FirstEnergy and its subsidiaries needed approval from both FERC and the West Virginia commission to move forward with the transfer. At the federal level, FERC delivered a blow to FirstEnergy on January 12 by rejecting its attempt to transfer ownership of the struggling Pleasants plant to its West Virginia utilities. The commission was concerned with the “cross-subsidization” that would occur — using regulated businesses like Mon Power to subsidize or shield unregulated assets like the Pleasants plant from market forces.
But then, on January 26, the West Virginia Public Service Commission approved the sale of the Pleasants plant to Mon Power. In its decision, however, the commission established several conditions aimed at protecting customers from financial and legal risks that FirstEnergy would have to meet if the transfer went forward. After reviewing the commission’s conditions, Mon Power said in its letter that moving forward with the transfer “would result in Mon Power assuming exposure and significant commodity risk” — the very risks FirstEnergy tried to force on customers through its proposal. This is precisely why PNM is seeking passage of SB 47–to avoid responsibility to clean up their own mess.
Numerous groups and customers in West Virginia lined up in opposition to the deal. More than 2,500 people, businesses, and cities sent letters to the West Virginia commission opposing the transfer of the Pleasants plant. The PSC held three public hearings that were packed with opponents of the plan. Precisely the strategy of New Energy Economy, Retake and our allies.
“In the long term, it’s going to be not just a victory for West Virginia ratepayers, but also for creating a window for more clean energy resources and energy efficiency to be a robust part of the energy mix,” Soules said. Earthjustice attorney Michael Soules worked with clients in West Virginia to fight FirstEnergy’s proposed transfer in ownership of the coal-fired Pleasants power plant. The Pleasants deal would have cost the average residential household approximately $69 each year for the next 15 years, according to expert testimony in the case before the state commission. In total that’s a loss of $470 million that Mon Power and Potomac Edison customers would have been forced to bear.

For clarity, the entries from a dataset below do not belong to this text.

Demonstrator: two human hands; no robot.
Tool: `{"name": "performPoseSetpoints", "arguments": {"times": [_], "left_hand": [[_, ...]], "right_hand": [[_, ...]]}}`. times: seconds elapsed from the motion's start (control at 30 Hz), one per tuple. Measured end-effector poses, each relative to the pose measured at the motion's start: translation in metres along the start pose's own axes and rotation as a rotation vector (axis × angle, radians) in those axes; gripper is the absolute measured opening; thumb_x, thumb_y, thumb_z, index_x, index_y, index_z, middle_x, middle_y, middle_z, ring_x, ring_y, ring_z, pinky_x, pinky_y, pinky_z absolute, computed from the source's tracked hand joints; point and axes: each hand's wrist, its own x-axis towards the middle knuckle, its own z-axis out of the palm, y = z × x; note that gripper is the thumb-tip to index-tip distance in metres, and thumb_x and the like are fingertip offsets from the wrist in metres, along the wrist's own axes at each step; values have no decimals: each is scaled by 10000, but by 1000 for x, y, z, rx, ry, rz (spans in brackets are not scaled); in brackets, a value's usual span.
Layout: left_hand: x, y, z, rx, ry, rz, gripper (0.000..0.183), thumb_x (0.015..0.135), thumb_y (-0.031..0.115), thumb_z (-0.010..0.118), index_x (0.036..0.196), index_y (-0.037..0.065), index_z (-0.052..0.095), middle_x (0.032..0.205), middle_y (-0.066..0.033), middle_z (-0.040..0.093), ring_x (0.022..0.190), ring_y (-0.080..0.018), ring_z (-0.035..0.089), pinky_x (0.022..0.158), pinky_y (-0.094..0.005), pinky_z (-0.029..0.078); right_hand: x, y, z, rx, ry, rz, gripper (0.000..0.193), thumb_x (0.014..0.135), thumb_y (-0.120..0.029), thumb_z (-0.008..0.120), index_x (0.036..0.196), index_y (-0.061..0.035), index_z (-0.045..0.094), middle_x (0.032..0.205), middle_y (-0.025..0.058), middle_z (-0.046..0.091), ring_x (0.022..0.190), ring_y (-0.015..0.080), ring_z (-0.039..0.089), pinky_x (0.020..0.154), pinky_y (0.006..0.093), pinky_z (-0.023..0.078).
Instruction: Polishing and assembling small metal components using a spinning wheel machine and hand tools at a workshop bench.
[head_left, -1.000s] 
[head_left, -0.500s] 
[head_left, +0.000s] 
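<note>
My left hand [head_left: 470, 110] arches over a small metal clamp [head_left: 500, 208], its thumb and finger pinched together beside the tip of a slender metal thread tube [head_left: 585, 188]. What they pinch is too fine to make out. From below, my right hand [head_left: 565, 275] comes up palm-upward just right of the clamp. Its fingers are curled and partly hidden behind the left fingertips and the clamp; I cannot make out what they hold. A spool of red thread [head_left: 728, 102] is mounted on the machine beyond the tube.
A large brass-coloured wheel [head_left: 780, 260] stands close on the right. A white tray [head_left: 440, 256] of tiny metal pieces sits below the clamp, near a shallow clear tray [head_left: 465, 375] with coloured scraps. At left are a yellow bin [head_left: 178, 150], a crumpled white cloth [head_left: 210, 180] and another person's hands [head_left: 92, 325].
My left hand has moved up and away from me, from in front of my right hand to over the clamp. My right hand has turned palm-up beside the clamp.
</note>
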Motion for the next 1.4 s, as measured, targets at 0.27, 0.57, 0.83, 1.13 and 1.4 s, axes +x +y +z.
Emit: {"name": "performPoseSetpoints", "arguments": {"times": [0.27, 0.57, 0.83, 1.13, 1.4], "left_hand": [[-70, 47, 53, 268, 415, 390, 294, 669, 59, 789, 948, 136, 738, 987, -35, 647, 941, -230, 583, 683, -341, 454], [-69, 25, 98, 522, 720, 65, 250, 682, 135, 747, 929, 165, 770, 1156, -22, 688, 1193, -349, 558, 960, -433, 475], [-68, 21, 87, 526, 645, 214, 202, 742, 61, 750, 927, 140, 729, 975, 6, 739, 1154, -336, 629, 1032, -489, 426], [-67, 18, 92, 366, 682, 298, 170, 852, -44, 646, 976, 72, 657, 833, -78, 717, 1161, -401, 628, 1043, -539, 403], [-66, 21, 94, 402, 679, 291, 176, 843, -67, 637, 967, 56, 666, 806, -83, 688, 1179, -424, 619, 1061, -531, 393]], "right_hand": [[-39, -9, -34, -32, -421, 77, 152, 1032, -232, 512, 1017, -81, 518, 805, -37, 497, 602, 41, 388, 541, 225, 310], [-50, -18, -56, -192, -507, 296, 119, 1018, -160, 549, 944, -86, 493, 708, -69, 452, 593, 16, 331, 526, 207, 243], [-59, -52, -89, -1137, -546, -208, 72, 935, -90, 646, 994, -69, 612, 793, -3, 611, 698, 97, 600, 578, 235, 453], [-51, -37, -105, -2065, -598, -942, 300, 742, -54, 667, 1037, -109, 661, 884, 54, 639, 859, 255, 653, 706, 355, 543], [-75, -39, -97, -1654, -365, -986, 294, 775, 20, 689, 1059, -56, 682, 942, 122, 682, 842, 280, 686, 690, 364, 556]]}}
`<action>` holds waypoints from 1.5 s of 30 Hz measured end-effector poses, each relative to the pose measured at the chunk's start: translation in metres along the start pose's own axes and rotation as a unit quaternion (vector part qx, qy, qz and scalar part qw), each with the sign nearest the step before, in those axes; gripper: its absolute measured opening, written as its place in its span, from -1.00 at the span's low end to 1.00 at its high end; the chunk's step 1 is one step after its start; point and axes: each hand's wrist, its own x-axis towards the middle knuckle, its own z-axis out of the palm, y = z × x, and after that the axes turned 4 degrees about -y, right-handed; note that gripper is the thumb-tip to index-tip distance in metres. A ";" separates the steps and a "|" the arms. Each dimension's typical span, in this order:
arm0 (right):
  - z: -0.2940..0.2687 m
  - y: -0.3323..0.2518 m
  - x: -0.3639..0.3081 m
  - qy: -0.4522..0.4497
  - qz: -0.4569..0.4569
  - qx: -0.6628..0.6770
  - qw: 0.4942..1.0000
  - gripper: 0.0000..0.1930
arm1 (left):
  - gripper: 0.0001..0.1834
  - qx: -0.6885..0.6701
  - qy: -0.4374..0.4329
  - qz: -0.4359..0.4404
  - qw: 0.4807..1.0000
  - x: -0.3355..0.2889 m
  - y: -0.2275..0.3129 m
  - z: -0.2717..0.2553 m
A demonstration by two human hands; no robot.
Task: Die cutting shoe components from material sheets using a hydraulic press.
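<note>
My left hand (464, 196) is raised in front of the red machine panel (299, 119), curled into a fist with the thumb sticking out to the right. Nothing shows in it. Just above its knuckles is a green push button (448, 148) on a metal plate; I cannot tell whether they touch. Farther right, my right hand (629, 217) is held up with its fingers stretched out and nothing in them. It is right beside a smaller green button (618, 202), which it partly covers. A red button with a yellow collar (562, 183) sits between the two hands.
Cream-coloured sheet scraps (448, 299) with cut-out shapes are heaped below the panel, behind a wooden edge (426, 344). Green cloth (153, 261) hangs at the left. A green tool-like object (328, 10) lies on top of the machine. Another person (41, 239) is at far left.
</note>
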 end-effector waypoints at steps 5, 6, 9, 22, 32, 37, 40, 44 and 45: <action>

“This is a major win for the 530,000 Mon Power and Potomac Edison consumers in West Virginia,” Emmett Pepper, executive director of Energy Efficient West Virginia, said Tuesday in a statement. “This deal was bad from the beginning and the extensive evidence presented at the PSC proceeding made clear that the proposed transfer would benefit FirstEnergy and hurt West Virginians struggling to survive in today’s economy.”
To Mariel Nanasi, New Energy Economy Director: “The history of the WV bill and SB 47 are similar. PNM wants to be risk free and guarantee that it will recover its investments in the SJGS, FCPP and PV nuclear whether the investments were prudent or not. To me the lesson is beware of Trojan horse(s) because if they had won, it would have been a billion PNM bailout and the senior management would have been running (not walking) to the bank. Instead their stock is falling.”
We are not alone in mistrusting privately owned utility monopolies that are predicated on private profit not public good. It should be instructive to our legislators. Perhaps it is time to break the PNM chains and seek models where our energy generation and distribution are publicly owned and predicated upon public good. Call me crazy.